Palau is a nation comprised of 8 main islands and 250 smaller ones located in the Pacific Ocean 500 miles east of the Philippines and 2000 miles south of Tokyo. The first inhabitants were believed to have arrived to the islands around 1000 BC from Polynesia and Asia. Recent discoveries by archeologists have uncovered that Palau, also known as the Black Islands, has the oldest known funeral ceremony in Oceania. Culture started as a matriarchal society where land, money and titles passed through the female lineage. Occupation by Japan and subsequent Japanese influence swayed part of the culture to a patriarchal society which has led to legal ramifications to this day.
The Islanders had limited exposure to outsiders until a group shipwrecked in the Philippines. Later in 1783, Englishman Henry Wilson, Captain of the East India Company shipwrecked off the island of Ulong. When Wilson returned to England from what he called the “Pelew Islands”, he brought the Palauan king’s son with him, but the young man soon contracted smallpox and died. East India Company and Captain Wilson provided a funeral for the boy and placed a memorial on his grave in Rotherlithe.

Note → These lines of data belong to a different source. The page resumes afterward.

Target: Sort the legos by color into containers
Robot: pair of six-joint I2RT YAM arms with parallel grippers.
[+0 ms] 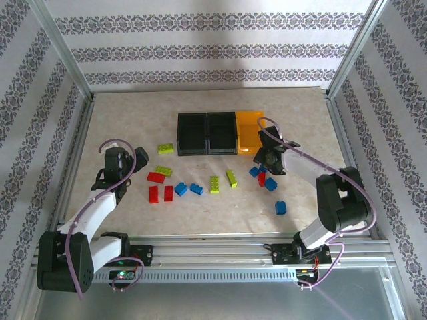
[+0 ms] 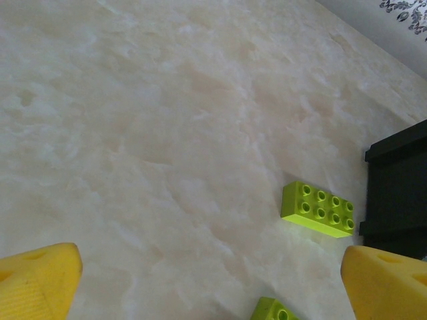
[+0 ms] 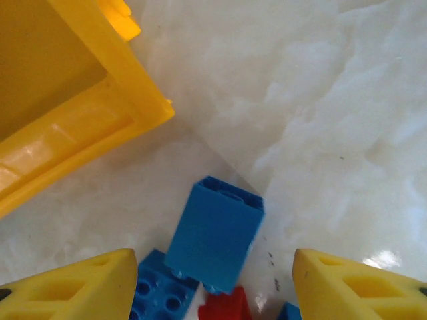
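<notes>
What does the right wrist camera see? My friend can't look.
A blue lego sits between the yellow fingers of the open right claw, beside another blue brick and a red one. A yellow bin is upper left on the table.

Bright even light, soft shadows, blurred wrist-view edges

Beige marbled tabletop point(image 1: 133, 120), patterned striped wallpaper walls point(image 1: 213, 40), aluminium frame rails point(image 1: 213, 247)
</notes>
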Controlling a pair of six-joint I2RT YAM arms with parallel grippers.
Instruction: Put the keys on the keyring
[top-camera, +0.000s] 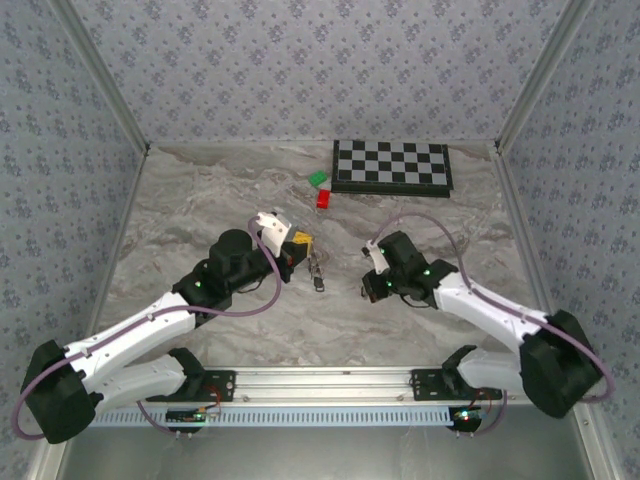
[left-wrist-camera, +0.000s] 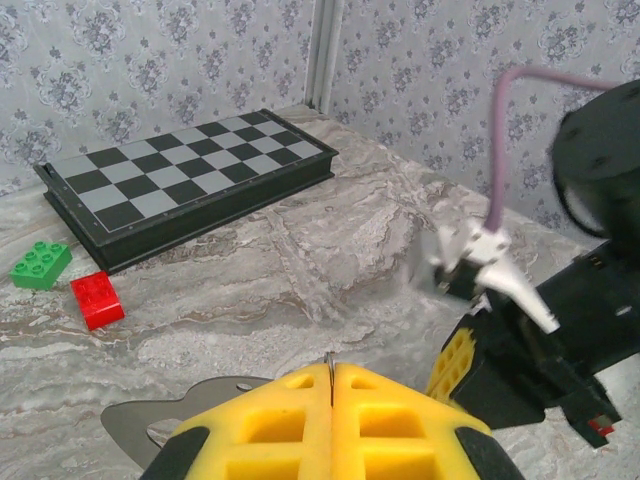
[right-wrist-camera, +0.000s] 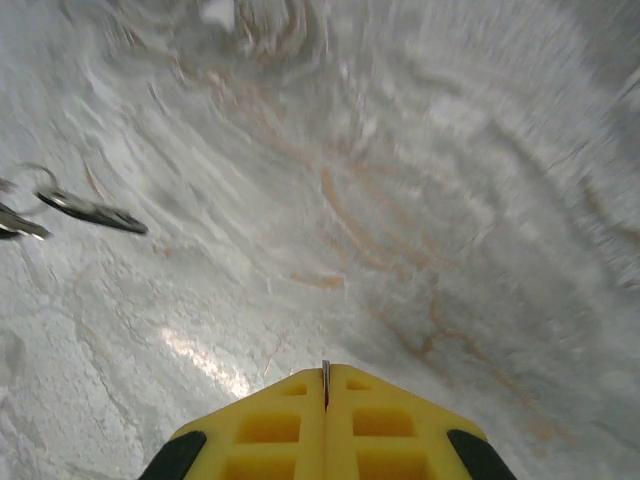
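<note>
Now, keys: lying in a small bunch on the desk (top-camera: 200, 200), in the gap between the two arms; the keys (top-camera: 318, 272) are showing as a thin dark streak from above.
Ring: sitting at the far-left edge of the right wrist view, the ring (right-wrist-camera: 38, 177) just beside one key (right-wrist-camera: 92, 211); whether any key is threaded on it is too blurred to tell.
Long axis: running roughly near-to-far across the desk, with the black head seeming to point toward the arm bases.
Left pincer: its pads are pressing flat together; the left pincer (top-camera: 298, 240) is hovering just beside the far end of the bunch, with the keys lying to its right and a little nearer the bases. Nothing is plainly being held.
Right pincer: also pressing shut on nothing; the right pincer (top-camera: 368, 287) is hanging near the keys, which are lying off to its left.
Nearer arm: the left, by a clear margin.
Coming move: probably spreading one pincer before reaching across the bunch's long axis.
</note>
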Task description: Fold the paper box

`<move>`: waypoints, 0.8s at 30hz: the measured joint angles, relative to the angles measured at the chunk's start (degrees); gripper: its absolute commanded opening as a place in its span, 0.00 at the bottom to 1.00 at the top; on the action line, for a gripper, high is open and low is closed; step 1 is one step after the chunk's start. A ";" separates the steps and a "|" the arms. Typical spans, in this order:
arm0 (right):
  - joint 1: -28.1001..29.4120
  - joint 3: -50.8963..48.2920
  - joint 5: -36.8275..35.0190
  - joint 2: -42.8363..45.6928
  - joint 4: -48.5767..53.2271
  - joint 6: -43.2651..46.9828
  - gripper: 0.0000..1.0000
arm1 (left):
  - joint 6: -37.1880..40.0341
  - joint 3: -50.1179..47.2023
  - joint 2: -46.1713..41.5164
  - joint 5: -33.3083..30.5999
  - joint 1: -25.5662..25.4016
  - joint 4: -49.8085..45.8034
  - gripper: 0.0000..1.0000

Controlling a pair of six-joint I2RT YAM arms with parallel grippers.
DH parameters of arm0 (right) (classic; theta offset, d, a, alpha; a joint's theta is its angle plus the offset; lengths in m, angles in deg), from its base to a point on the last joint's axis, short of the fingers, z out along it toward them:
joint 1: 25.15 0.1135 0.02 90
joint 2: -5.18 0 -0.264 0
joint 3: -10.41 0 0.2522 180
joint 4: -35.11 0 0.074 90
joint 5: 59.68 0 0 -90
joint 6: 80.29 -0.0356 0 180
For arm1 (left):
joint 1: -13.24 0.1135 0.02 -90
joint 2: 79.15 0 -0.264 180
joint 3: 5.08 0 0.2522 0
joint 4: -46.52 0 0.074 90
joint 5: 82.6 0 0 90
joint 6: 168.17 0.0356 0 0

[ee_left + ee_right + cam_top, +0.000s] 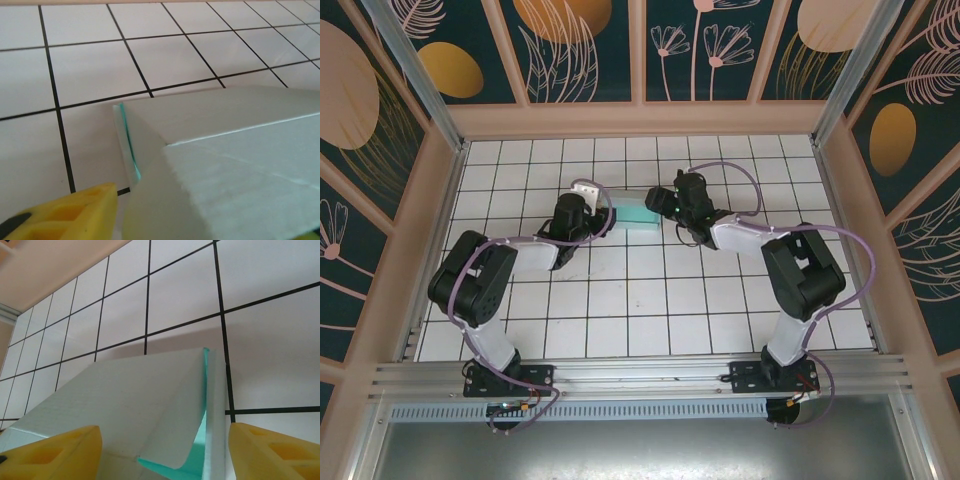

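Observation:
The paper box, pale mint card, lies on the white tiled table between my two grippers. My left gripper is at its left end. In the left wrist view the box looms close between that gripper's spread jaws. One yellow finger stands just clear of a folded end flap. My right gripper is at the box's right end. In the right wrist view its jaws are open and straddle the box, whose curved end flap is partly tucked in, showing a teal inside.
The tiled table is fenced by wooden walls at the back and sides. A metal rail with both arm bases runs along the near edge. A small white part sits by the left wrist.

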 measured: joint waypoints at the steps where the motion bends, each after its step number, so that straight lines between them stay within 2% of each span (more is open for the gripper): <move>1: 0.00 0.00 -0.02 -0.11 -0.02 0.00 0.68 | 0.00 -0.44 -0.90 0.24 0.00 -0.24 0.71; 5: 0.00 0.00 0.00 -0.17 -0.04 0.00 0.68 | 0.87 -4.07 -6.73 2.97 0.00 -0.94 0.91; 9: 0.00 0.00 0.00 -0.17 -0.04 0.02 0.68 | 2.23 -7.91 -13.55 8.13 0.00 -1.73 0.99; 15: 0.00 -0.61 0.04 -0.20 -0.50 0.09 0.68 | -1.73 -8.41 -20.50 13.90 0.02 -3.26 0.98; 20: 0.00 -1.77 0.04 -0.20 -0.52 0.85 0.68 | -8.52 -0.66 -17.62 10.97 0.50 -8.41 0.81; 24: 0.02 -2.51 0.00 -0.28 -0.52 1.55 0.68 | -11.85 6.21 -11.98 8.39 1.42 -12.41 0.73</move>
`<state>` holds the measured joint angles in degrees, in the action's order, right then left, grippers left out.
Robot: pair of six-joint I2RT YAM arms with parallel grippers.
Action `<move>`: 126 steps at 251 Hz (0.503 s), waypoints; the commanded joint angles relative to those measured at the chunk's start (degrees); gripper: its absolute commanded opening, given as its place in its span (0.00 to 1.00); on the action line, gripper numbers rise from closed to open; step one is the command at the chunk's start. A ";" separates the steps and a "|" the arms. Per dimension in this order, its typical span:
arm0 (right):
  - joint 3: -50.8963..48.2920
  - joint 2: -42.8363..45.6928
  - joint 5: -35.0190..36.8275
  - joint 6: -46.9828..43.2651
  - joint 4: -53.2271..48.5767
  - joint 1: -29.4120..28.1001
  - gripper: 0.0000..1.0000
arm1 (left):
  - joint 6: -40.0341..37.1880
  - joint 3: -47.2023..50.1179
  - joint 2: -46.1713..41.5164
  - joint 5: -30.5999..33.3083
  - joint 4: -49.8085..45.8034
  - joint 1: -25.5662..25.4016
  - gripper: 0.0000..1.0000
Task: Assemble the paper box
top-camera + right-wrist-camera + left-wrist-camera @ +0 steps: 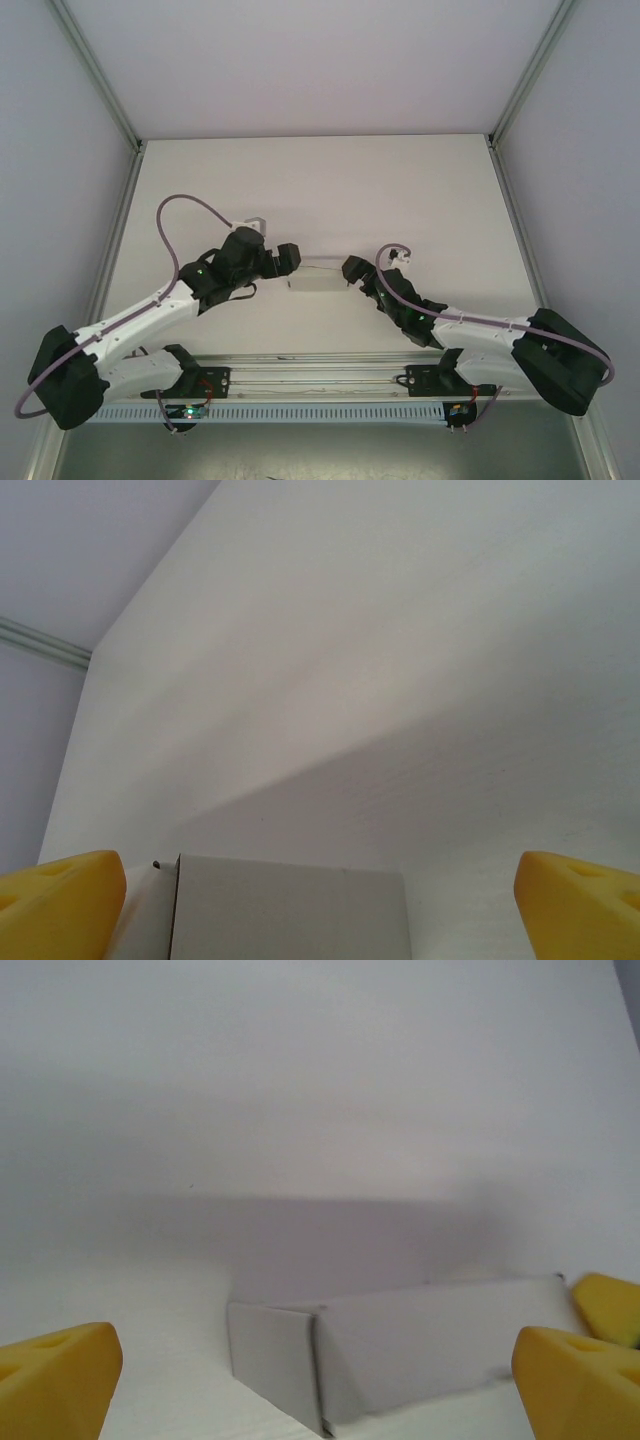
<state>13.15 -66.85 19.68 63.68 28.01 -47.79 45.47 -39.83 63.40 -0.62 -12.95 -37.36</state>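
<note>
1. Folding the ends shut looks like my step now.
2. The paper box (318,277) lies in the middle of the surface (320,180), between my two arms.
3. My left end effector (292,257) and right end effector (350,268) are both wide open, holding nothing.
4. Next I should gently press on each end.

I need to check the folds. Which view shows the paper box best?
Left wrist: the paper box shows two faces meeting at a creased corner. Top external shows the paper box small, with little detail. Right wrist shows one flat face, cut off by the frame's bottom edge.
</note>
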 commanded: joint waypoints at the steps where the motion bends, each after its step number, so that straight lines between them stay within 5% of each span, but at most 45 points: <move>1: -4.66 -6.07 -2.35 -6.75 -25.10 -0.89 0.98 | 5.08 2.50 2.17 -9.82 9.17 3.10 1.00; 53: -4.44 -6.63 -2.13 -6.73 -25.05 -0.86 0.98 | 9.63 8.32 5.65 -15.58 21.96 6.53 1.00; 126: -4.17 -5.80 -2.14 -8.53 -24.22 -0.95 0.98 | 10.58 15.47 6.52 -17.23 31.30 6.58 0.87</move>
<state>13.93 -68.14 19.68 61.45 28.62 -47.79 54.89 -27.31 69.41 -15.51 11.31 -31.38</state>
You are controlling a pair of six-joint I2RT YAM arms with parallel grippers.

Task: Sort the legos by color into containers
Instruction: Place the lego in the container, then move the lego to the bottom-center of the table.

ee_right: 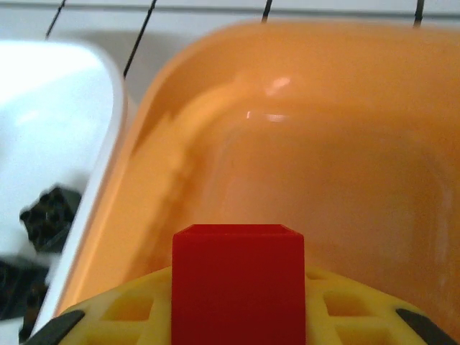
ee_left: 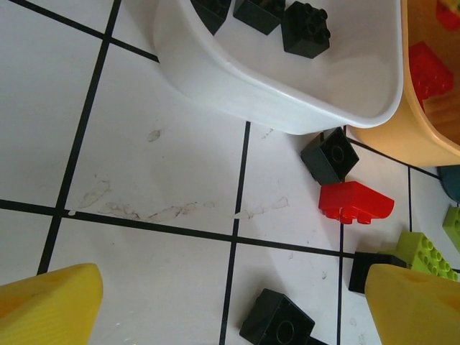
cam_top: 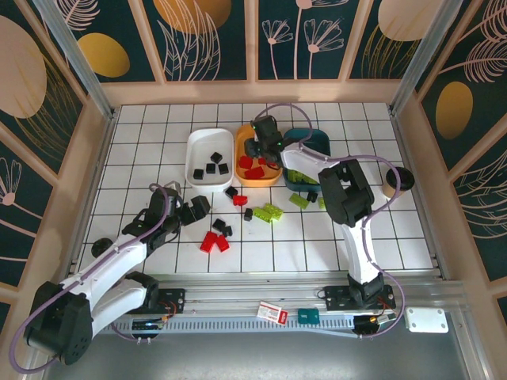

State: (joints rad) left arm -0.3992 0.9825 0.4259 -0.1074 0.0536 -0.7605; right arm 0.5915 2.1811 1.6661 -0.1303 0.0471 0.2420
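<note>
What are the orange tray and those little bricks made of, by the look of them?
Orange tray: looks like smooth, glossy moulded plastic; light glints off its rounded wall. Loose red brick: apparently hard plastic, slight sheen, crisp edges, moulded studs. Black brick beside it: seemingly the same, duller.

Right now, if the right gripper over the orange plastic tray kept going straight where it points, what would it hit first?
Probably the bare floor of the orange plastic tray, and the red plastic brick held in the right gripper would touch it first. Depth is unclear.
</note>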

Britain, Spain and Germany all laid claim to the islands in the 19th century and the matter was taken to Pope Leo XIII for a final decision. The Pope awarded the archipelago to Spain but allowed Britain and Germany to have economic privileges. When the Spanish were defeated in the Spanish-American War, they lost possession of the Philippines and sold Palau to Germany in 1899. This transaction became known as the German-Spanish Treaty. Palau was then governed by German New Guinea and island economy flourished. Soon German engineers abused the land depleting it of bauxite, phosphate and copra.
Japan declared war on Germany in 1914 and the islands were soon seized by the Japanese navy. Japanese occupation brought allied forces in 1941 when more intense fighting occurred. The Americans were victorious but 100 servicemen are still listed missing in action to this day. In 1979 Palauans refused to join the Federated States of Micronesia and violent transition followed with the assassinations of 2 presidents in 1985 and 1988. The Islands have a free association with the US but retain their independence under the Compact of Free Association.
They enjoy a mutipartisan government headed by a presidential representative democratic republic. The president is the head of state and the head of government which includes executive, legislative and judiciary branches. Palau is divided into 16 states with a combined population of 21,000. The tropical climate has an average year round temperature of 82 degrees F. Melekeok is the capital but Koror is the largest city. Other major cities include Airai, Kloulklabed and Muyungs.
The Chades er a Mechorei is a bridge constructed by natives, that is believed by cultural elders to have been a separation between 2 chiefs and territories and is held in awe as it was built by hand before modern technology was available. A WWII memorial is located at Peleiu in honor of the bloody battles that took place. Visitors enjoy the white sandy beaches, tropical jungles and waterfalls where scuba diving, snorkeling, fishing and surfing have become popular.